Your answer should be the lines of the material that include the word "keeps".

---------- AVAILABLE DATA ----------

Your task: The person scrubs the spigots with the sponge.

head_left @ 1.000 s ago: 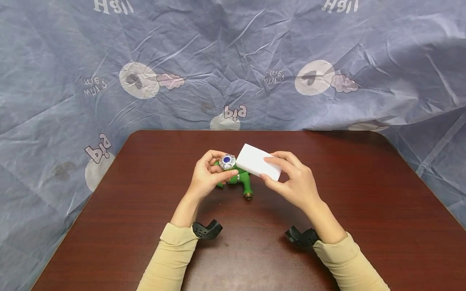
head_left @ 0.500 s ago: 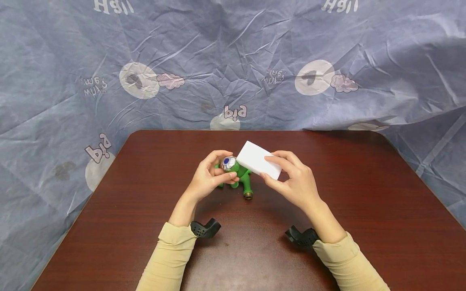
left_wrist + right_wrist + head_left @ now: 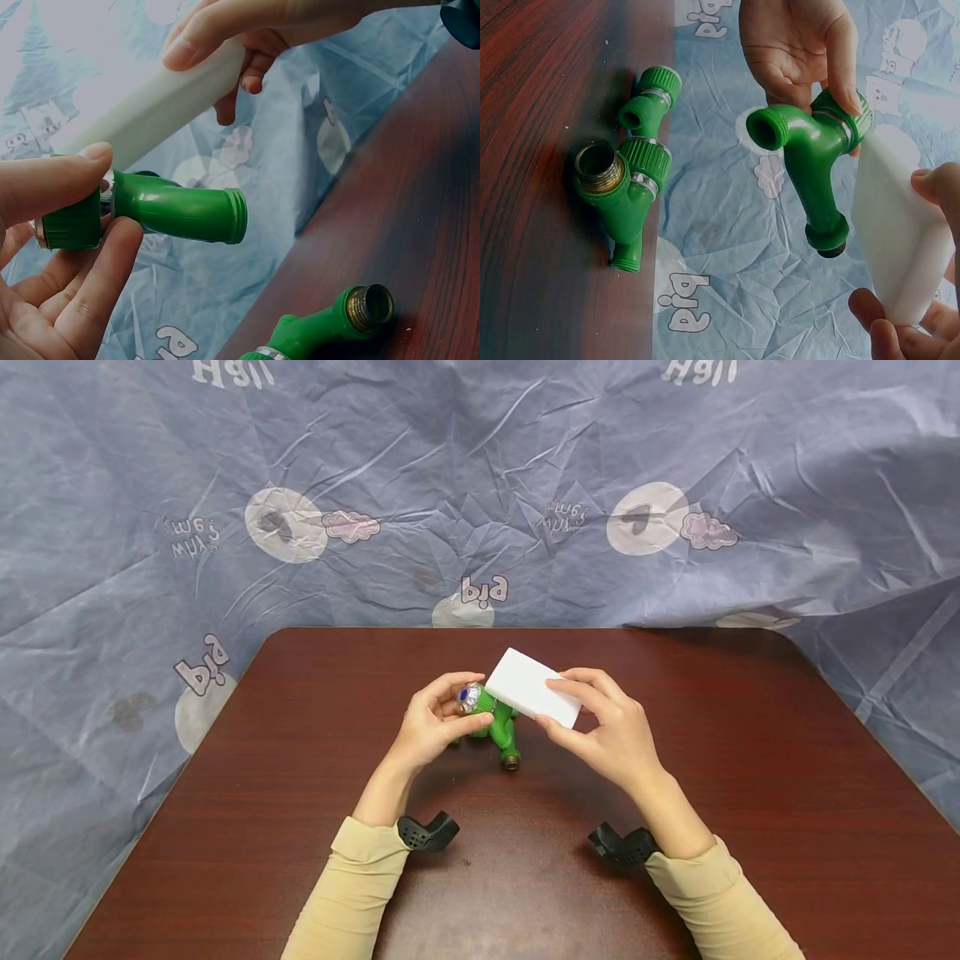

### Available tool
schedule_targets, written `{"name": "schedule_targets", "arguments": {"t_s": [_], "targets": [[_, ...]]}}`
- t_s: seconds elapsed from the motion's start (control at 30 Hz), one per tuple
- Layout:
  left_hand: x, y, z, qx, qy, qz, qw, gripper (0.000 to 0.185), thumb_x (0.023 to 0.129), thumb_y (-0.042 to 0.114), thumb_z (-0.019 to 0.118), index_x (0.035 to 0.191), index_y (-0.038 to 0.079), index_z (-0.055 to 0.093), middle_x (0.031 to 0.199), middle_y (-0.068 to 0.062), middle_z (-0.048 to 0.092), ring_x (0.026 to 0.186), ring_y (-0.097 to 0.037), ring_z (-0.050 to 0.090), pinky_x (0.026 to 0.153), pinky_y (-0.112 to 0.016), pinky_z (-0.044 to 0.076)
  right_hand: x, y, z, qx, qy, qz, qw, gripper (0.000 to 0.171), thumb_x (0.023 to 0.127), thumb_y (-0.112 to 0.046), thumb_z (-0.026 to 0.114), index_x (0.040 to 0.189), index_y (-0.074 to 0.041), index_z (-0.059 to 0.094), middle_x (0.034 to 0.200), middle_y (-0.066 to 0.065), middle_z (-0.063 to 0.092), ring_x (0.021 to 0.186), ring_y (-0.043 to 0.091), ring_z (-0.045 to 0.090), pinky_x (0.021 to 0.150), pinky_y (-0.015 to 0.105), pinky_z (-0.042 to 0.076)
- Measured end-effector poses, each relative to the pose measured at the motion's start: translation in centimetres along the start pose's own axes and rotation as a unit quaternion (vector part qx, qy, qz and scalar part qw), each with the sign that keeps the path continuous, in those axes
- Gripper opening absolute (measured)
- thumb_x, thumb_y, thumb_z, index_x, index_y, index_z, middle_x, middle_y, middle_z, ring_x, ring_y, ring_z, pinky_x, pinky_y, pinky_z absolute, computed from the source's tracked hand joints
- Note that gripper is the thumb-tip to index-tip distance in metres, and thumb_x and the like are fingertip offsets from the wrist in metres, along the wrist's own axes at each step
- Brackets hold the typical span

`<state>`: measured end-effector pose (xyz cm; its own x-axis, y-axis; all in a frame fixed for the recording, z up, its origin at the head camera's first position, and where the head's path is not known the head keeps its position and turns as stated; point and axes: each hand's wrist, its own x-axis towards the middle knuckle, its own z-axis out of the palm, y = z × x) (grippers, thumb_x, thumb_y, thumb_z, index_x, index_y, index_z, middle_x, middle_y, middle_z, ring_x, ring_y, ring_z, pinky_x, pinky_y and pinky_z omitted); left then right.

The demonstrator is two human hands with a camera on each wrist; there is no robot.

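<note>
Over a dark wood table the left hand is pinching a green tap by its collar, looking rigid and light, while the right hand is gripping a sponge, probably soft, against it, fingers curled on its edges.

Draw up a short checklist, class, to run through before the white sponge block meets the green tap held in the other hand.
1. Left hand grips the green tap by its knob end: ok.
2. Right hand pinches the white sponge block: ok.
3. Block touching the held tap: cannot tell.
4. Tap lifted off the table: ok.
5. Other green fittings lie apart on the table: ok.
</note>
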<state>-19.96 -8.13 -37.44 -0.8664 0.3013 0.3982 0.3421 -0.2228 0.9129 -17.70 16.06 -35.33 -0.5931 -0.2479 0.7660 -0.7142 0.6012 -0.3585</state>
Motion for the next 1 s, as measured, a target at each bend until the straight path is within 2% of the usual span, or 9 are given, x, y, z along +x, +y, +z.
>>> {"name": "schedule_targets", "arguments": {"t_s": [0.1,0.3,0.53,0.63,0.77,0.87,1.0], "targets": [[-0.04,-0.04,-0.02,0.004,0.008,-0.003,1.0,0.05,0.072,-0.016,0.071,0.117,-0.007,0.055,0.095,-0.009,0.061,0.073,-0.015,0.063,0.06,-0.023,0.054,-0.06,-0.01,0.07,0.004,-0.005,-0.006,1.0,0.038,0.068,-0.018,0.079,0.104,-0.013,0.071,0.106,0.003,0.062,0.081,0.016,0.061,0.066,0.013,0.044],[-0.1,0.03,0.1,0.006,0.019,-0.022,0.9996,0.05,0.067,-0.018,0.074,0.111,-0.007,0.054,0.092,-0.006,0.063,0.071,-0.013,0.064,0.059,-0.021,0.051,-0.14,-0.04,0.41,0.016,-0.032,-0.04,0.999,0.035,0.073,-0.025,0.078,0.106,-0.015,0.07,0.106,0.005,0.062,0.087,0.019,0.062,0.061,0.028,0.047],[-0.07,-0.04,0.25,-0.033,0.021,-0.026,0.9989,0.049,0.065,-0.022,0.07,0.109,-0.01,0.052,0.092,-0.004,0.065,0.077,-0.014,0.065,0.065,-0.023,0.054,-0.06,-0.07,0.39,0.009,-0.053,-0.079,0.995,0.036,0.078,-0.035,0.074,0.106,-0.013,0.07,0.108,0.006,0.061,0.088,0.019,0.062,0.058,0.03,0.048],[-0.05,0.06,0.28,-0.047,0.025,-0.027,0.9982,0.049,0.066,-0.022,0.069,0.11,-0.014,0.05,0.091,-0.003,0.066,0.077,-0.014,0.065,0.065,-0.024,0.055,-0.01,0.13,0.09,-0.002,-0.057,-0.072,0.996,0.036,0.074,-0.031,0.077,0.105,-0.013,0.071,0.109,0.006,0.061,0.09,0.019,0.061,0.059,0.03,0.048],[-0.04,0.33,0.2,-0.044,0.035,-0.034,0.9978,0.05,0.067,-0.02,0.07,0.112,-0.016,0.049,0.09,-0.004,0.066,0.076,-0.013,0.066,0.063,-0.023,0.055,-0.11,0.5,-0.16,-0.016,-0.041,-0.05,0.998,0.038,0.068,-0.022,0.079,0.104,-0.015,0.071,0.108,0.006,0.061,0.089,0.019,0.062,0.057,0.03,0.046],[-0.02,0.48,0.15,-0.036,0.043,-0.042,0.9976,0.049,0.068,-0.018,0.071,0.112,-0.014,0.05,0.089,-0.004,0.066,0.074,-0.013,0.066,0.061,-0.022,0.054,-0.16,0.6,-0.19,-0.027,-0.023,-0.031,0.999,0.038,0.066,-0.018,0.078,0.103,-0.017,0.072,0.107,0.004,0.062,0.087,0.019,0.062,0.055,0.03,0.045],[-0.01,0.51,0.23,-0.037,0.046,-0.045,0.9972,0.047,0.068,-0.018,0.071,0.111,-0.012,0.052,0.088,-0.004,0.066,0.073,-0.013,0.066,0.061,-0.022,0.054,-0.07,0.36,-0.29,-0.027,-0.005,-0.01,1.0,0.037,0.066,-0.018,0.078,0.102,-0.015,0.072,0.106,0.003,0.062,0.084,0.018,0.062,0.058,0.028,0.046]]}}
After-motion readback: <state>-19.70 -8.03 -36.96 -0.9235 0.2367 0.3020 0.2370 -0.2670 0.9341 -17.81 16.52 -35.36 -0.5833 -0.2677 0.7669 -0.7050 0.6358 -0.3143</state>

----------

ANSWER SECTION:
- Measured end-effector poses, each relative to the pose measured at the motion's start: translation in centimetres along the start pose's own axes and rotation as a unit quaternion (vector part qx, qy, qz and scalar part qw), each with the sign that keeps the path continuous, in those axes
`<state>`: measured end-effector pose (xyz cm; its own x-axis, y-axis; all in a frame fixed for the recording, z up, its origin at the head camera's first position, and where the head's path is not known the head keeps its position and turns as stated; point and axes: each hand's wrist, its own x-axis towards the middle knuckle, its own z-axis out of the palm, y = z × x) (grippers, thumb_x, thumb_y, thumb_z, index_x, index_y, index_z, middle_x, middle_y, middle_z, ring_x, ring_y, ring_z, pinky_x, pinky_y and pinky_z omitted); left then right.

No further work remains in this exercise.